In terms of prognosis doctors give you a five and ten year prognosis on cancers. This is based on a survival rate. It’s important to note that if you die, by any cause (ie bus) you will be deemed to bring down this figure. So it’s always lower than the condition merits.

Also there is something called left arm bias (which Aaron put me onto) which means individuals can always do much better than average. This is often because it is mainly older people who gets certain forms of cancer, over 70s, and so the prognosis is always higher for younger people, as you are less likely to die of age related illness. Unfortunately there are rarely studies which exclude the elderly, and so younger people can often get a bad prognosis, when they should probably have a better. A good example of this is Stephen Hawkings, who was given two years in 1963. There are always people who buck the trend.

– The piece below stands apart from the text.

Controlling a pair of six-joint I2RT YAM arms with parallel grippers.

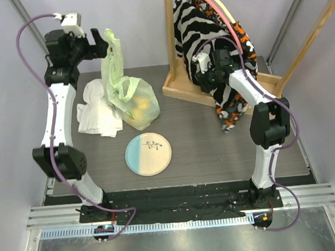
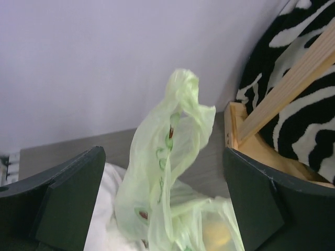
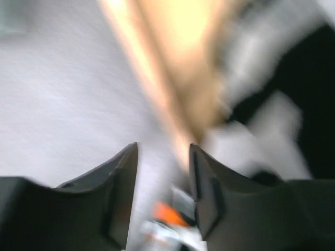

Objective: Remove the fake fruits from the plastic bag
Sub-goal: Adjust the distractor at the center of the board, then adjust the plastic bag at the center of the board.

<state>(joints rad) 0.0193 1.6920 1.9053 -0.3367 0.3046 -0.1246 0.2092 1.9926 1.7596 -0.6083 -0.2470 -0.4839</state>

The other thing to think about is that in many cancers, if they are treated early, and get it out, that is sometimes the only thing you need to do. It may reoccur but often it doesn’t.

Finally if you do survive cancer for ten years, it will likely be something else that gets you.

I really feel for anyone who gets diagnosed with cancer. You feel angry, confused, sad and cheated all at the same time. Why me, you think, this isn’t fair. It doesn’t pass quickly either, and for the next few months you won’t be the same. The feelings can reoccur at any time and in any place. Having treatment may help this, at least you are doing something. Ultimately though it’s a shot card to be dealt, and one that takes a lot of time to work through mentally and emotionally.

It often isn’t as bad as it appears though, and until you get a firm diagnosis you really don’t know what you are dealing with. Oftimes, if caught early, simple surgery can deal with it, and it may never reoccur. Even if it is incurable (like mine) things can look better than you think at the time. Just the word Cancer can freeze people up and they will often assume they will be dead within a year. It’s a terrible situation to be in but prognosis’ vary so much that it’s important to get all the facts and not panic.

I am due my 2 year and 9 months check up this month. Up until now it’s been good news and going well. It could still be, but only the tests will tell me, so there’s no point worrying about it in the interim (even though you unavoidably do).

So that’s my thoughts on the train journey this morning. Jo is well, work is good and look twice before crossing the road, to check for buses.